YOUR INSTRUCTIONS: Pick out the lines below that contain the string "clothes" and copy them all.

EXERCISE INPUTS:
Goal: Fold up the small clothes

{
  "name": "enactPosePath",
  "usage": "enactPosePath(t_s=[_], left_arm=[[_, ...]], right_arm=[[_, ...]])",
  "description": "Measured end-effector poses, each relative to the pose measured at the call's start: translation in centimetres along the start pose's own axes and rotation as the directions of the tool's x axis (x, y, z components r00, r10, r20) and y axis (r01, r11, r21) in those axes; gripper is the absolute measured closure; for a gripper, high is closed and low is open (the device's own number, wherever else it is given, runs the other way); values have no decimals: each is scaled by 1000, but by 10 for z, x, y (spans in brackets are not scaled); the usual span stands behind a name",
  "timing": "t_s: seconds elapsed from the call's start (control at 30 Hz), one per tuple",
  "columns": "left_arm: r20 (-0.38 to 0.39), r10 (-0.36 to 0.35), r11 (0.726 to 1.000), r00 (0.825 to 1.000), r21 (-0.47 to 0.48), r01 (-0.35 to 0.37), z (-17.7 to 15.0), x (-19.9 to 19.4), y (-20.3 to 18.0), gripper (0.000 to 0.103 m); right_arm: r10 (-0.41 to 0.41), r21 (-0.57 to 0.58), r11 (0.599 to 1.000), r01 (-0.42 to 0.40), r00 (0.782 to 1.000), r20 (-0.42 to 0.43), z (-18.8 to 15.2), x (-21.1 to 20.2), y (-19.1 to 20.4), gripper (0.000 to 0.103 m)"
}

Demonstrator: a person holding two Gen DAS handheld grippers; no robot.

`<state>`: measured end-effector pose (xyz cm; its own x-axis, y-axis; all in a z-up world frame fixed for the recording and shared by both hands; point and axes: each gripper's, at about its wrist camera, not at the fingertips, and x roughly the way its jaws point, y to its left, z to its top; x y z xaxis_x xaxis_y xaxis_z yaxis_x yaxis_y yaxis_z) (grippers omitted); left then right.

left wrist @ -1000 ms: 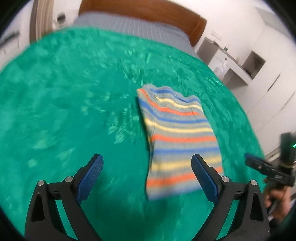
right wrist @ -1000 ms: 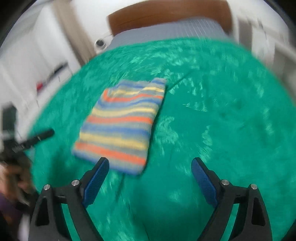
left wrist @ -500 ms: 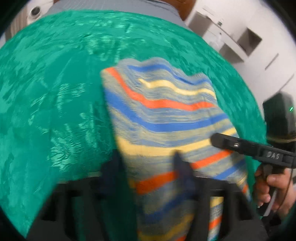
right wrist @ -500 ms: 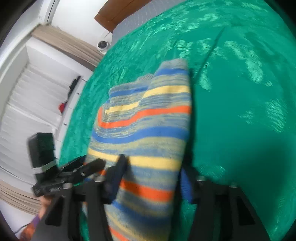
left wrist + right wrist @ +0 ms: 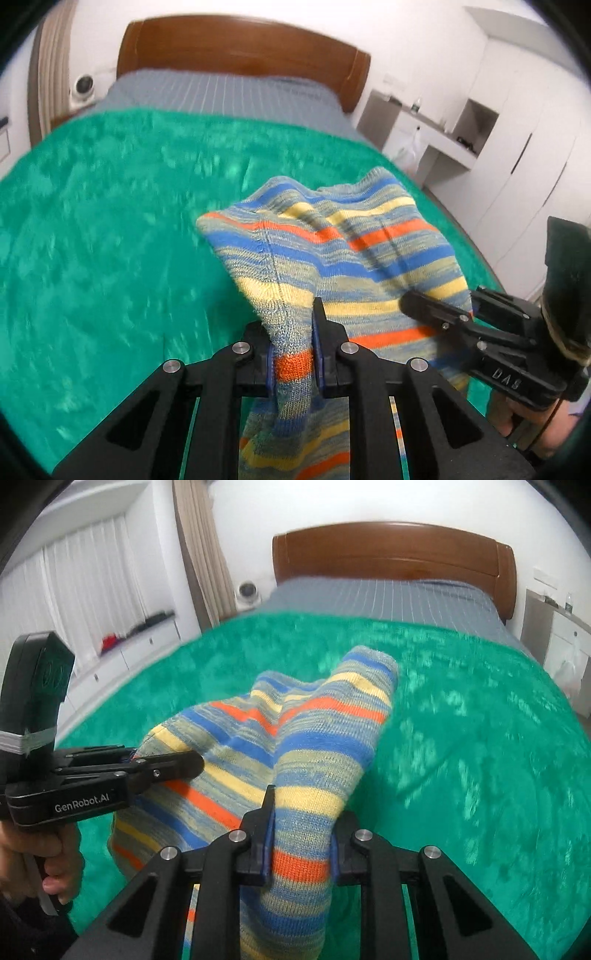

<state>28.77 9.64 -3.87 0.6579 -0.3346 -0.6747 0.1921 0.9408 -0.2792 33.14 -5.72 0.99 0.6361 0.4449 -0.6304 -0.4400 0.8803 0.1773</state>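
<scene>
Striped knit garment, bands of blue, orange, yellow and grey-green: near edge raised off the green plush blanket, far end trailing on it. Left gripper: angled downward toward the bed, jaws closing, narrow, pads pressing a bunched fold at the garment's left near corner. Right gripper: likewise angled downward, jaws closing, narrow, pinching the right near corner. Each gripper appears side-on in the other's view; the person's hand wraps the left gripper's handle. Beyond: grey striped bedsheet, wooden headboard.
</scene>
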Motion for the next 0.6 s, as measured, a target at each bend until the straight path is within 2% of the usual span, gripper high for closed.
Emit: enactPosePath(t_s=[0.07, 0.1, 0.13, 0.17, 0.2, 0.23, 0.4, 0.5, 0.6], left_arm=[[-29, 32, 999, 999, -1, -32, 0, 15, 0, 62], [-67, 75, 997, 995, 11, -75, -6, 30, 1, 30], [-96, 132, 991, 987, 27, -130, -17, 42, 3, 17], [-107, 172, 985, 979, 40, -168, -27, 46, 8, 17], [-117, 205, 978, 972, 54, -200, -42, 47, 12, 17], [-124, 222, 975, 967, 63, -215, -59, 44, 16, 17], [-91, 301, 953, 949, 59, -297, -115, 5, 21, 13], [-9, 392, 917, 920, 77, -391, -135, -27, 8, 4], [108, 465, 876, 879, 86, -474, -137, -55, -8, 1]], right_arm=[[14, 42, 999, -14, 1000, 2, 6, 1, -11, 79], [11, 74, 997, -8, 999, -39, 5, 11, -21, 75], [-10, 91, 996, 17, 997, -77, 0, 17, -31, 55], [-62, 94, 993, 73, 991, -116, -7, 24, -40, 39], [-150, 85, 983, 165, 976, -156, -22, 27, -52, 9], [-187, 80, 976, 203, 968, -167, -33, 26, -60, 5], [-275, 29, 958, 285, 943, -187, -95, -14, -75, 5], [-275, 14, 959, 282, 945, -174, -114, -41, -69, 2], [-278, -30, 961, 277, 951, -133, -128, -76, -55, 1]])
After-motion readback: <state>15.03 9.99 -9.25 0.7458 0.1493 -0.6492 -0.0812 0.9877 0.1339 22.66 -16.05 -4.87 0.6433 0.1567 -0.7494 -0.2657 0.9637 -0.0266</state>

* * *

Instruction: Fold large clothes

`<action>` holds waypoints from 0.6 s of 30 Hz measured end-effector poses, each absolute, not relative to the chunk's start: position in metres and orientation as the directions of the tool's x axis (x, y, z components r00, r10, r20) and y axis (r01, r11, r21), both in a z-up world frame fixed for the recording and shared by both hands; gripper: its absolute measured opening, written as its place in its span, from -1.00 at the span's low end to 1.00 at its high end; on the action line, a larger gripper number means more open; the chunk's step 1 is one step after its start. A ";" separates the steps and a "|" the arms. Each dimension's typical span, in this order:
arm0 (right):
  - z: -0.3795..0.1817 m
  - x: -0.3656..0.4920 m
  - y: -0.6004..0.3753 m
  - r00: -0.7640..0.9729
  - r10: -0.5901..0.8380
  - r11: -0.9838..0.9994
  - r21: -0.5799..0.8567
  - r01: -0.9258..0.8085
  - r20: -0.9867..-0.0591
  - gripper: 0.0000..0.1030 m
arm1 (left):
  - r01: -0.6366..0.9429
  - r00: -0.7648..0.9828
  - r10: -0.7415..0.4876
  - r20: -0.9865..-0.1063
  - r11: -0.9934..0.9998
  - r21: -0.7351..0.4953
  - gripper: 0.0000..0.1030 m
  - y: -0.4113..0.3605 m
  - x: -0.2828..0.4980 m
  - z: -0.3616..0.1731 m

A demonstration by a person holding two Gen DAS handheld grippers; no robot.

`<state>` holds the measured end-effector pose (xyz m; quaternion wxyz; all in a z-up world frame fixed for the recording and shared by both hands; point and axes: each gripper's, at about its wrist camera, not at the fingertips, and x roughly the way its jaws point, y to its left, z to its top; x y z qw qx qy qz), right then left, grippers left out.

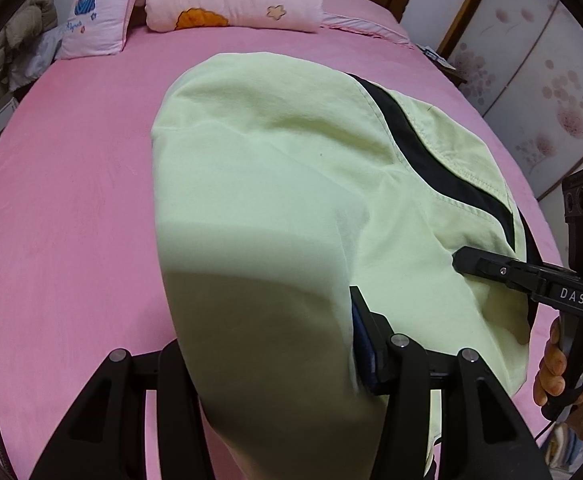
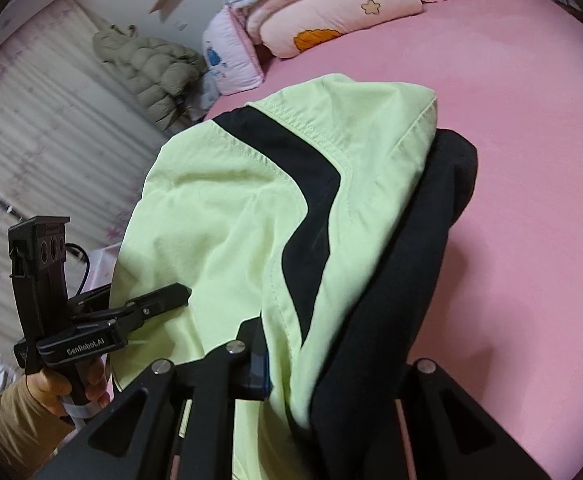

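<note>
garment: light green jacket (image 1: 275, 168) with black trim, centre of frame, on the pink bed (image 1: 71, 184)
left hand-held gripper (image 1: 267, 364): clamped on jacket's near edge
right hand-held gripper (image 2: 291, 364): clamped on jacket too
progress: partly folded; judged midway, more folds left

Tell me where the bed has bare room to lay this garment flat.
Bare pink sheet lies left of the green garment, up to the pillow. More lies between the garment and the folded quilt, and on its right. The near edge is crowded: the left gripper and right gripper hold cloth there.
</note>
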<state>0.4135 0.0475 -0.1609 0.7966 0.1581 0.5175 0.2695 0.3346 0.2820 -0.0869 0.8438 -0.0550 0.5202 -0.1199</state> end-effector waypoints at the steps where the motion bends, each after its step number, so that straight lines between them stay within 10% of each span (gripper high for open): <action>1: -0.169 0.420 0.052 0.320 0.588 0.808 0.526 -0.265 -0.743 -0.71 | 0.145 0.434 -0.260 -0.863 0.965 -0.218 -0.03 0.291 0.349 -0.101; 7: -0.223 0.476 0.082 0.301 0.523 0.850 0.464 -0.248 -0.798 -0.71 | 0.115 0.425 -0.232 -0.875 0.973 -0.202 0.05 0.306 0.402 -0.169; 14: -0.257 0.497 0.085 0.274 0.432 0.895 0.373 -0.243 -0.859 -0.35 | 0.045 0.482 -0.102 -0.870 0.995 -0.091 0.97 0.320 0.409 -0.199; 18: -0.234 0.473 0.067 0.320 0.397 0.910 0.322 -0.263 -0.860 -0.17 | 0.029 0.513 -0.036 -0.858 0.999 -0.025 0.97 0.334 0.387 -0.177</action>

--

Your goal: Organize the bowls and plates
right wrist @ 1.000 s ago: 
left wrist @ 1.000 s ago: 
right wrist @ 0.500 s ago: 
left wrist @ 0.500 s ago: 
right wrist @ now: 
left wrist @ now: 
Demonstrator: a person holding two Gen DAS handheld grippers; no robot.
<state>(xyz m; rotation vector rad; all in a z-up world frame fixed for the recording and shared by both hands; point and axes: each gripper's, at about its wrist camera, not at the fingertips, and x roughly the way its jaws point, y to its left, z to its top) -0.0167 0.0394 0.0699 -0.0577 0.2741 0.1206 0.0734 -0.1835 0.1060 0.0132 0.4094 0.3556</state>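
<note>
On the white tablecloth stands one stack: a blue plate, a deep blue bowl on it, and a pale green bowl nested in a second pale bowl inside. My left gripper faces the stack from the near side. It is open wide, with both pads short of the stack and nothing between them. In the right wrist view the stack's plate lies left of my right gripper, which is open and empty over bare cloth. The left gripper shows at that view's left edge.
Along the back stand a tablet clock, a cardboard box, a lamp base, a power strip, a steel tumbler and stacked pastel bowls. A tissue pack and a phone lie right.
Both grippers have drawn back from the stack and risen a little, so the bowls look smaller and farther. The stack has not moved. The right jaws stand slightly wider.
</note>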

EXERCISE RESPONSE:
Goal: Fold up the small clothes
Instruction: Fold large clothes

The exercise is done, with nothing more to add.